→ **DIRECTIONS**
Return only that part of the material below which starts with the line containing "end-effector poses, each" and goes on through the line containing "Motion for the", restated exactly.

[Start of Attachment]

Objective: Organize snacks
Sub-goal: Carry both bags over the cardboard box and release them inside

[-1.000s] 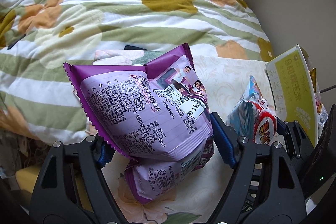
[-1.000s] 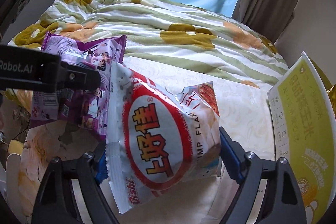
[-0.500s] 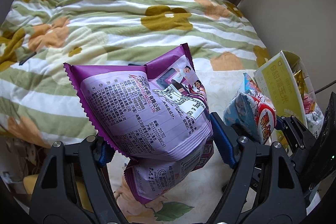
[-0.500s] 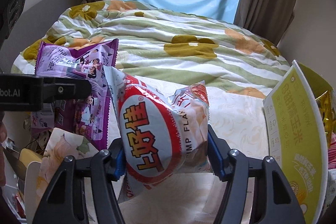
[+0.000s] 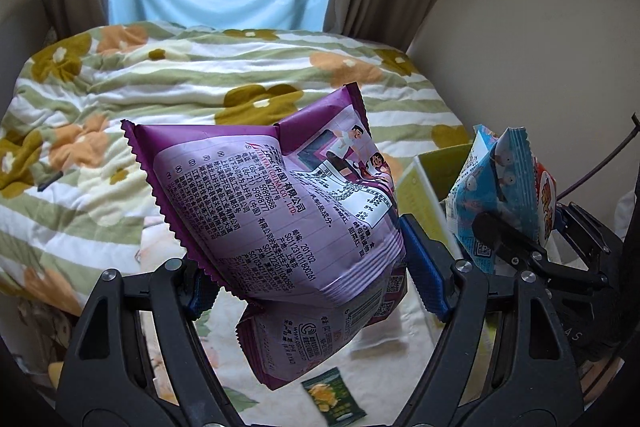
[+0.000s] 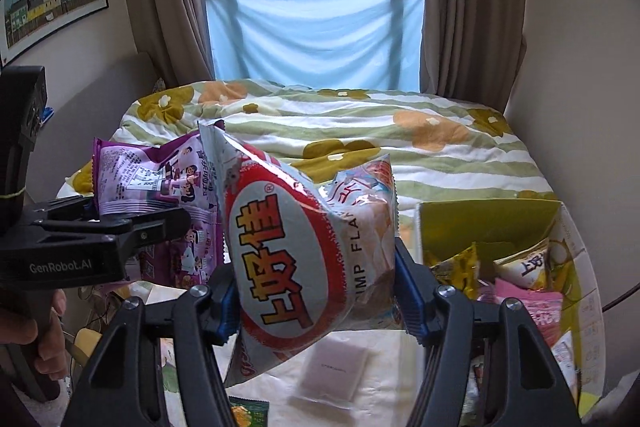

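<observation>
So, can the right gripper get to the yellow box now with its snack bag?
Probably yes: the right gripper holds the red-and-white bag, and the open yellow box sits just beside it with nothing between.

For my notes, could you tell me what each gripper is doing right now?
Left gripper: closed on the purple snack bag.
Right gripper: closed on the red-and-white shrimp chips bag.

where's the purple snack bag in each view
Left wrist: purple snack bag fills the centre, clamped in the left gripper.
Right wrist: same bag at left, behind the red-and-white bag that the right gripper holds.
Shared landmark: the yellow box, right of centre in both.
</observation>
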Demonstrator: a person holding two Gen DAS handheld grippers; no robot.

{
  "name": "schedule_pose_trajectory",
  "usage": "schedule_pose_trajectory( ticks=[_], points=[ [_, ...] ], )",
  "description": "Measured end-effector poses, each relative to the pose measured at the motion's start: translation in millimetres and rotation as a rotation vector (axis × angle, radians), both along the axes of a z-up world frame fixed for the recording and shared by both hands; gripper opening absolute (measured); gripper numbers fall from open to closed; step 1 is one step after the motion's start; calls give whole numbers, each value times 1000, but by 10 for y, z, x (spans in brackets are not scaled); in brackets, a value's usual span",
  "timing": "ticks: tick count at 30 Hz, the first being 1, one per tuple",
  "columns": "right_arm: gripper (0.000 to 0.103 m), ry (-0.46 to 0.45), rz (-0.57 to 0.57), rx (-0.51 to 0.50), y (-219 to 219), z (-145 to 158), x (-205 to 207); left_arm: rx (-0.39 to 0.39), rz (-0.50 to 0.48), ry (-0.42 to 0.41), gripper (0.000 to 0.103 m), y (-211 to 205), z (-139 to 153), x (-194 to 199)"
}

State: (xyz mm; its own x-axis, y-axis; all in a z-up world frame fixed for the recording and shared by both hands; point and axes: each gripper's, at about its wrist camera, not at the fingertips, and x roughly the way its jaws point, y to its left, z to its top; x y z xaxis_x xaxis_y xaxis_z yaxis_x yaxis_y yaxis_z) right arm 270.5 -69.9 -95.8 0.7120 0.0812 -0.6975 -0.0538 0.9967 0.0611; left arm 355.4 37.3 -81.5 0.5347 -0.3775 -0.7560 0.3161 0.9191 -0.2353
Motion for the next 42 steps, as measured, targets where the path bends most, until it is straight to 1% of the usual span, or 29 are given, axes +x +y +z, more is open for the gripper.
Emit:
schedule_pose_trajectory(
  ticks=[4, 7, 12, 17, 19, 21, 23, 25, 29, 32, 38, 42],
  points=[
    [60, -16, -8, -27, -510, 225, -109, -37, -39, -18, 77, -647, 172, -63],
    [60, -21, -21, -49, -915, 296, -149, -27, -68, -20, 77, -1185, 196, -52],
    [60, -23, -47, -46, -1557, 307, -188, -17, -108, 4, 77, -2015, 94, 7],
    [60, -3, -51, -34, -2073, 244, -164, 2, -120, 46, 78, -2677, -75, 118],
    [60, 8, -52, -26, -2243, 214, -144, 12, -121, 56, 82, -2874, -132, 161],
    [60, 16, -53, -19, -2388, 197, -133, 44, -102, 54, 94, -3013, -175, 179],
    [60, 19, -50, -13, -2493, 180, -128, 81, -85, 43, 99, -3084, -203, 167],
    [60, 21, -47, -5, -2587, 174, -140, 85, -76, 46, 99, -3069, -224, 133],
    [60, 31, -35, 22, -2674, 117, -157, 101, -40, 54, 99, -2895, -241, 56],
    [60, 37, -26, 40, -2673, 88, -162, 115, -8, 55, 99, -2640, -260, -37],
    [60, 61, 9, 41, -2594, 48, -183, 65, 55, 86, 99, -2262, -292, -238],
    [61, 72, 11, 45, -2563, -9, -130, 81, 84, 74, 99, -2132, -270, -365]
  ],
)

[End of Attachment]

→ **SOLUTION FOR THIS EXERCISE**
  "description": "Measured end-effector poses, each relative to the pose measured at the motion's start: translation in millimetres and rotation as a rotation vector (axis × angle, radians), both along the axes of a z-up world frame fixed for the recording and shared by both hands; gripper opening absolute (measured); gripper numbers fall from open to closed; step 1 is one step after the motion's start; calls give whole numbers, each value times 1000, but by 10 for y, z, x (spans in brackets are not scaled); in brackets, a value's usual span",
  "timing": "ticks: tick count at 30 Hz, the first being 1, one per tuple",
  "columns": "right_arm: gripper (0.000 to 0.103 m), ry (-0.46 to 0.45), rz (-0.57 to 0.57), rx (-0.51 to 0.50), y (-219 to 219), z (-145 to 158), x (-205 to 207); left_arm: rx (-0.39 to 0.39), rz (-0.50 to 0.48), ry (-0.42 to 0.41), gripper (0.000 to 0.103 m), y (-211 to 205), z (-139 to 153), x (-194 to 199)"
}

State: (xyz mm; its own x-axis, y-axis; all in a z-up world frame fixed for the recording and shared by both hands; point and axes: each gripper's, at about its wrist camera, not at the fingertips, and x roughly the way its jaws point, y to its left, z to its top; x y z xaxis_x xaxis_y xaxis_z yaxis_x yaxis_y yaxis_z) right arm 270.5 -69.9 -95.8 0.7120 0.0812 -0.6975 -0.0538 0.9967 0.0611; left arm 355.4 37.3 -81.5 0.5347 -0.3775 -0.7560 0.3161 0.9191 -0.2353
Motion for the next 42 steps, as measured, targets where the path bends most, until it is straight to 1% of the usual span, or 29 are given, axes +x +y +z, more is open for the gripper.

The exercise requires nothing more than what has been given.